* _Exercise description_: Return, from the data that follows, each line that holds the word "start".
(Beginning of Data section)
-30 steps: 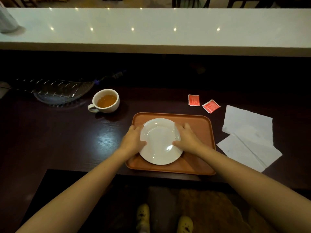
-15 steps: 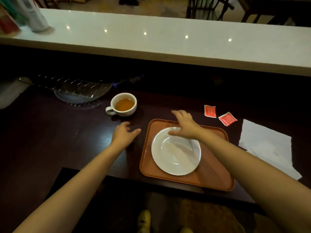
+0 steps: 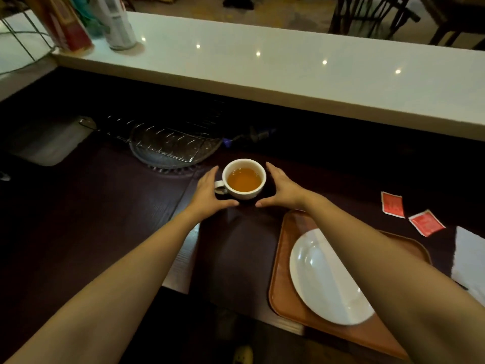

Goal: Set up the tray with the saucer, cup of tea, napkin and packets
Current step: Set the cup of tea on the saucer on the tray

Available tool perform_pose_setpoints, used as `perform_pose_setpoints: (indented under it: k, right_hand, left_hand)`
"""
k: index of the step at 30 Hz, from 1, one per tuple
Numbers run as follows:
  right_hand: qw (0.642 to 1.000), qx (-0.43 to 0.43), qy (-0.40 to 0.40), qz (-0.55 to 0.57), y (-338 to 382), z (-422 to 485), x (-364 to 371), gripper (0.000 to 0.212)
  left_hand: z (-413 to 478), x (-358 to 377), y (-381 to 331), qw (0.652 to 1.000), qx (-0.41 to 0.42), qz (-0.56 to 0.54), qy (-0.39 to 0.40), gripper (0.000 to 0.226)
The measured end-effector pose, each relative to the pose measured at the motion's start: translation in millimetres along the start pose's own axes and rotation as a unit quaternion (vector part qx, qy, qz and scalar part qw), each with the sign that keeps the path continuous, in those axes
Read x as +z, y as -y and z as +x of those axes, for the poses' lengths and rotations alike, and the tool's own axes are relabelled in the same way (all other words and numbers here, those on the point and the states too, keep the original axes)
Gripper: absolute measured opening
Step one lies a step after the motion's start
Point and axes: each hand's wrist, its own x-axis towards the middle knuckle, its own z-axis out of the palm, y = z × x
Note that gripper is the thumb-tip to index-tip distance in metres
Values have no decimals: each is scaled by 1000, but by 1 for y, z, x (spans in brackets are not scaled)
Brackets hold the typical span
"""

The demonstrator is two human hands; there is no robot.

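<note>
On the dark worktop [image 3: 105,219] there was one cup of tea [image 3: 244,179], one tray [image 3: 286,290], one saucer [image 3: 322,282], two red packets and one white napkin [image 3: 469,258].

At the far left side a wire rack [image 3: 168,143] lay over a round glass plate [image 3: 157,160]. The left hand [image 3: 207,193] was just beside the left side of the cup, near its small handle, with the fingers straight and the thumb spread; its grip was released and held nothing. The white cup stood upright on the worktop, not on the tray, and it contained amber tea nearly up to the rim. The right hand [image 3: 283,187] stood at the right side of the cup in the same way, its grip also released; whether the palms touched the cup wall I cannot tell.

To the right and nearer, the brown tray carried only the white saucer, which had nothing in it. Beyond the tray lay the first packet [image 3: 392,204] and the second packet [image 3: 426,223], close together but apart. The napkin was at the right edge, only partly in view.
</note>
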Motion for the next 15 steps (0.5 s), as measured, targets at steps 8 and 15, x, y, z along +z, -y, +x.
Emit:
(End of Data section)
* _Answer box_:
The measured end-effector pose, each relative to the pose measured at the motion's start: translation in millimetres along the start pose's own axes and rotation as a unit quaternion (vector part qx, qy, qz and scalar part qw), each with the sign that keeps the path continuous, in those axes
Step one lies a step after the motion's start

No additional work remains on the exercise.